The Contact Lens Consumers Act re­quires that contact lens prescriptions in­clude the patient’s name; the date of the exam; the issue and expiration date of the prescription; the prescriber’s name, ad­dress, telephone and fax number; contact lens power, material or manufacturer or both the base curve or appropriate desig­nation used to match the curvature of the eye; diameter when appropriate; and in the case of a private label lens, the name of the manufacturer and trade or equiva­lent brand name.

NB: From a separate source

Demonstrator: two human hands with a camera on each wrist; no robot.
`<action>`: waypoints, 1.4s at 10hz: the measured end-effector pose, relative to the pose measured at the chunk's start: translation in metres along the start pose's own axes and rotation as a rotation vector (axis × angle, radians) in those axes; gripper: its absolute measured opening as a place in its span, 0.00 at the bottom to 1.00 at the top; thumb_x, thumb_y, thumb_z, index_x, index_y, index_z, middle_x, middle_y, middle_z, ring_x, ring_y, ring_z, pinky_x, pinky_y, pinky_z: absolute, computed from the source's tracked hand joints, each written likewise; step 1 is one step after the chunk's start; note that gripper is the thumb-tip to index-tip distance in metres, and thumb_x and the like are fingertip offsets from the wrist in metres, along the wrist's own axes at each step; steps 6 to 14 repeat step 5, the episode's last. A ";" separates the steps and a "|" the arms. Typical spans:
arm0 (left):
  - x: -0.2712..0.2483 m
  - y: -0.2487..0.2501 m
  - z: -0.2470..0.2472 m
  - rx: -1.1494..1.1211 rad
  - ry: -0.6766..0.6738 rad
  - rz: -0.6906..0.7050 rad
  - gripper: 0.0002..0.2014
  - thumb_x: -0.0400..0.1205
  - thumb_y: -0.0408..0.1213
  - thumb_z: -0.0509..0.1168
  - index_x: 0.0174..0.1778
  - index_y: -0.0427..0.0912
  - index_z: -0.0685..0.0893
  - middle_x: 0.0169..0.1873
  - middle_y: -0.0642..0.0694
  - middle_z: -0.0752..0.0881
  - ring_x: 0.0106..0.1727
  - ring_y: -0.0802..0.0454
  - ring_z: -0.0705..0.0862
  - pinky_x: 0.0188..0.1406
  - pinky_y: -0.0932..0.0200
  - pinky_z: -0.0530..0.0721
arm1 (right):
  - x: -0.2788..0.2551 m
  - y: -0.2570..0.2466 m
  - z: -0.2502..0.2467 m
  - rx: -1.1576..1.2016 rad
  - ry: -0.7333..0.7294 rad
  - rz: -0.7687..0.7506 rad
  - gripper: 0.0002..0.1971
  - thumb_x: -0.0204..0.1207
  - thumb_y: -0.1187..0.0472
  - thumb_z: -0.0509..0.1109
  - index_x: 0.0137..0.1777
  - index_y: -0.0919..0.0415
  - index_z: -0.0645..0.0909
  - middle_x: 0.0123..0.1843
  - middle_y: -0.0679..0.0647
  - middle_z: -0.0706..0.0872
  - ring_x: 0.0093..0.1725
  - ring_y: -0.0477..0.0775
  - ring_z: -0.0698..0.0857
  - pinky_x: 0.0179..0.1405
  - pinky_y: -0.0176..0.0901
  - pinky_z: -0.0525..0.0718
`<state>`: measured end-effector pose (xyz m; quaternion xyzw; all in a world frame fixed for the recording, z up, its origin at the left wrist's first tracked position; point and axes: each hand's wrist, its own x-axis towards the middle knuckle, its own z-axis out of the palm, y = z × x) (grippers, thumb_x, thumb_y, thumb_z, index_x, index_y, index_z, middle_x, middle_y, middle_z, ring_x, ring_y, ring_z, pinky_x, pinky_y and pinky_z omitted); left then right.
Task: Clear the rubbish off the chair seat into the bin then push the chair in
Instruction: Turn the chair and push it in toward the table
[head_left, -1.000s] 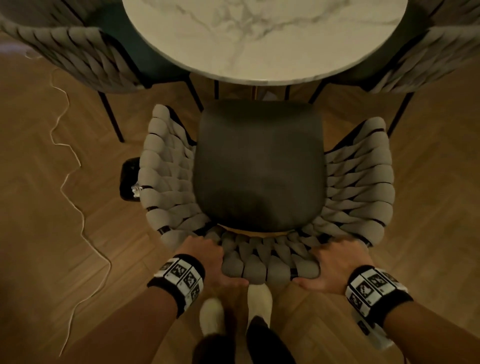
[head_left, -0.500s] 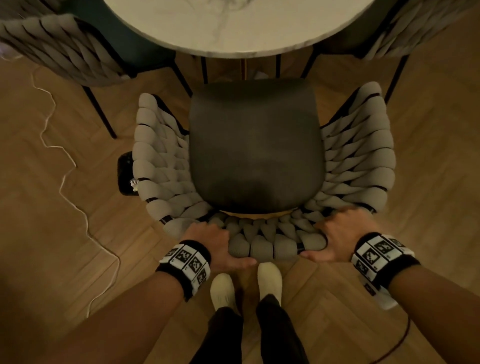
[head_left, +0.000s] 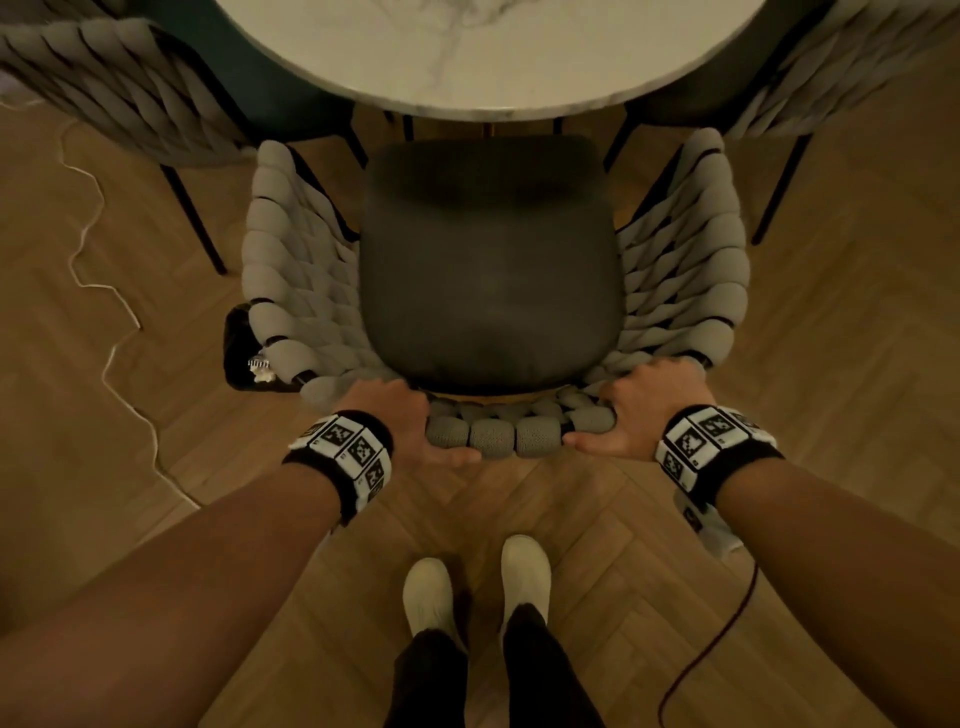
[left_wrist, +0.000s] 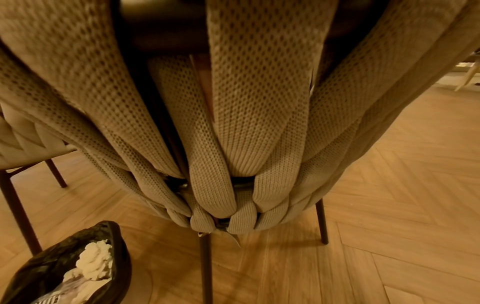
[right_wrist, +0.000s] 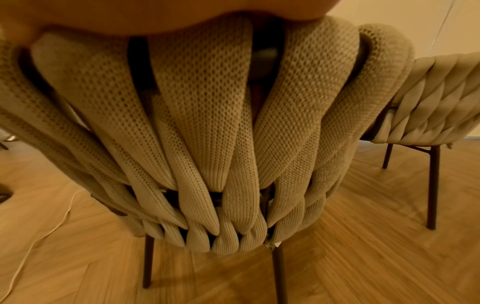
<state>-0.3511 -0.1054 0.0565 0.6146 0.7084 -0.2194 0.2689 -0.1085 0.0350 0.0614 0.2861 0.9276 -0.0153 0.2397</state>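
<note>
Off to the side of my left hand (head_left: 395, 415) sits the bin (head_left: 241, 348) with the rubbish (left_wrist: 94, 261) inside. Both hands grip the chair (head_left: 493, 431) by its top rail, my right hand (head_left: 641, 410) matching, thumbs behind. The seat (head_left: 491, 260) ahead lies bare, its front just under the table (head_left: 493, 52); next, I judge, a level push forward

Chair (head_left: 491, 270) nearer the table (head_left: 488, 52).
</note>
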 end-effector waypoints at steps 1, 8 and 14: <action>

The OPR clarifies that a prescription is the “written specification for lenses for eyeglasses which are derived from an eye examination, including all the in­formation specified by state law.” An eye examination is defined as the process of determining the refractive condition of a person’s eyes or the presence of any visu­al anomaly by the use of objective or sub­jective tests. The rule prohibits a provid­er from waiving or disclaiming liability for the goods and services provided on the prescription.

Virginia law is silent regarding any requirement for an examination prior to prescribing eyeglass­es or contact lenses. The new legislation clarifies that an ex­amination must take place, and identifies the types of tech­nology by which a patient examination can occur for the purposes of prescrib­ing eyeglasses or contact lenses, by al­lowing an examina­tion through face-to-face interactive, two way, real-time com­munication or store-and-forward technology. Store-and-forward tech­nologies allow for the electronic trans­mission of health care information, such as digital images, documents and videos through a secure transmission, from an originating site, which is then forwarded to a provider at a distant site.

Regardless of the technology used to conduct the examination, the provid­er is required to conform to the same standard of care expected of an in-per­son examination, and must consider the patient’s age, presenting condition and whether the standard-of care requires the use of diagnostic testing or the per­formance of a physical examination.

The legislation adds patient protec­tions by clarifying that an ophthalmic prescription cannot be determined sole­ly by the use of an online questionnaire, and requires that the provider is active­ly licensed in the commonwealth and authorized to prescribe. Further, the provider must have obtained an updat­ed medical history and made a diagnosis at the time of prescribing, and upon re­quest, the provider must provide patient records in a timely manner and in accor­dance with state and federal laws and regulations.

The provisions of the new law do not apply to ophthalmic prescriptions writ­ten prior to July 1, 2017, nor do the pro­visions apply to opticians providing ser­vices in accordance with §54.1-1509, or to over-the-counter eyeglasses or readers.

As the use of technology continues to expand health care options, Virginia is once again leading the nation by provid­ing a model that supports increased ac­cess to ocular care while ensuring strong patient protections.

Michele Satterlund is a lawyer and part­ner with McGuireWoods LLP in Rich­mond, and a lobbyist and senior vice pres­ident in the State Government Relations Practice of McGuireWoods Consulting LLC.